## TASK OBJECTIVE
Beginning with the line that holds "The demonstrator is", write out the remaining lines of the material exactly, the last line included.

## AVAILABLE DATA
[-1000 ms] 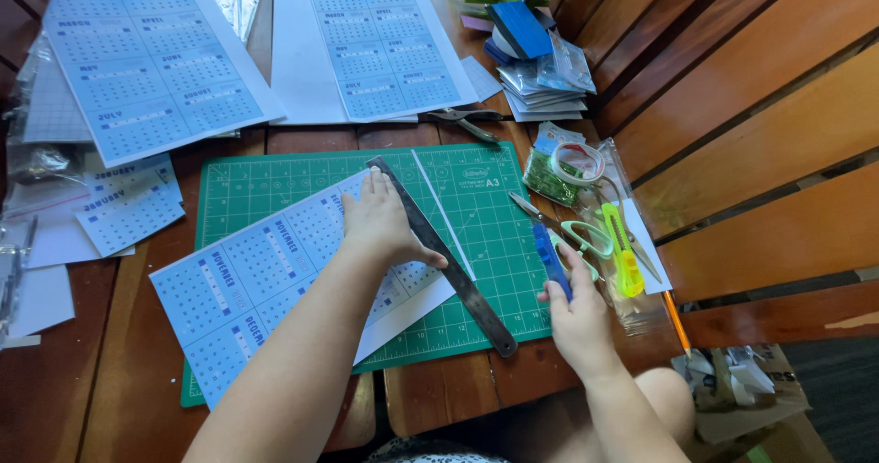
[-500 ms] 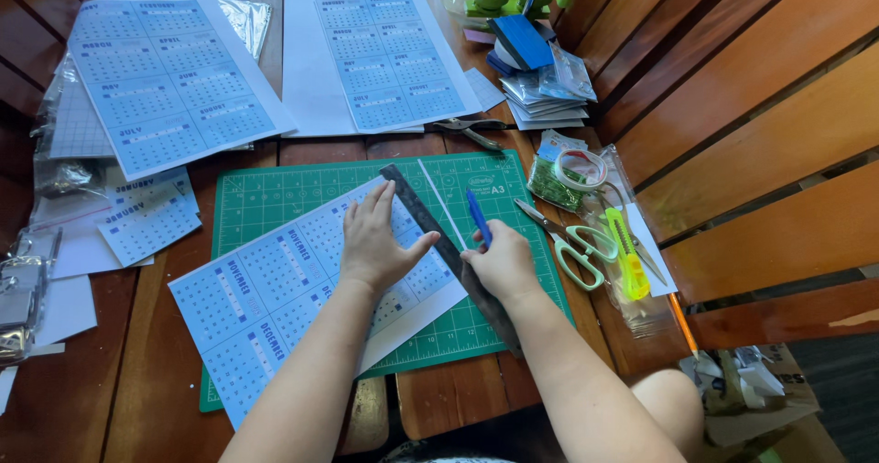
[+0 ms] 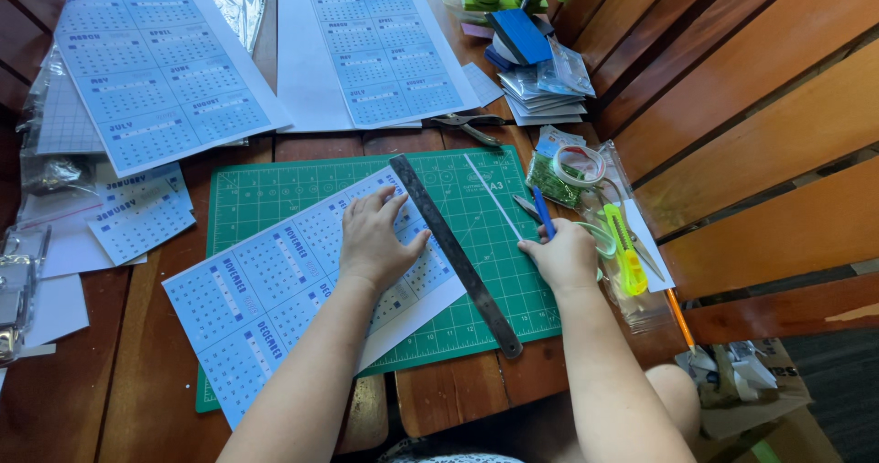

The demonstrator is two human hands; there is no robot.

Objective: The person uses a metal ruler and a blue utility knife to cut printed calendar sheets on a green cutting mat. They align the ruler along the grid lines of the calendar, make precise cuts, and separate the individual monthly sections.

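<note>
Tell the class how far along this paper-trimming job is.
Done: small cut calendar pieces lie left of the green cutting mat. In hand: the left hand presses a calendar sheet beside the metal ruler; the right hand holds a blue knife. Left: two uncut sheets above.

Blue knife [image 3: 543,212] blade hidden inside right fist [image 3: 568,254]

Matt metal ruler [image 3: 455,252], paper sheet [image 3: 302,289], wooden table [image 3: 146,408].

- Cutting mat [image 3: 275,188]: green with a white grid.
- Calendar sheet [image 3: 275,289]: pale blue blocks on white.
- Ruler [image 3: 455,254]: dark grey metal.
- Craft knife [image 3: 544,212]: blue.
- Utility cutter [image 3: 626,254]: neon yellow.
- Tabletop [image 3: 458,394]: reddish-brown wood.
</note>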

## FINISHED EXERCISE
The demonstrator is two human hands; there is no robot.

Objective: The person uses a metal ruler and a blue utility knife to cut printed calendar sheets on a green cutting mat. They align the ruler along the grid lines of the calendar, make precise cuts, and separate the individual monthly sections.

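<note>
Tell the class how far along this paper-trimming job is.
Done: small cut calendar pieces lie left of the green cutting mat. In hand: the left hand presses a calendar sheet beside the metal ruler; the right hand holds a blue knife. Left: two uncut sheets above.

Blue knife [image 3: 543,212] blade hidden inside right fist [image 3: 568,254]

Matt metal ruler [image 3: 455,252], paper sheet [image 3: 302,289], wooden table [image 3: 146,408].

- Cutting mat [image 3: 275,188]: green with a white grid.
- Calendar sheet [image 3: 275,289]: pale blue blocks on white.
- Ruler [image 3: 455,254]: dark grey metal.
- Craft knife [image 3: 544,212]: blue.
- Utility cutter [image 3: 626,254]: neon yellow.
- Tabletop [image 3: 458,394]: reddish-brown wood.
</note>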

With this, the exercise is done.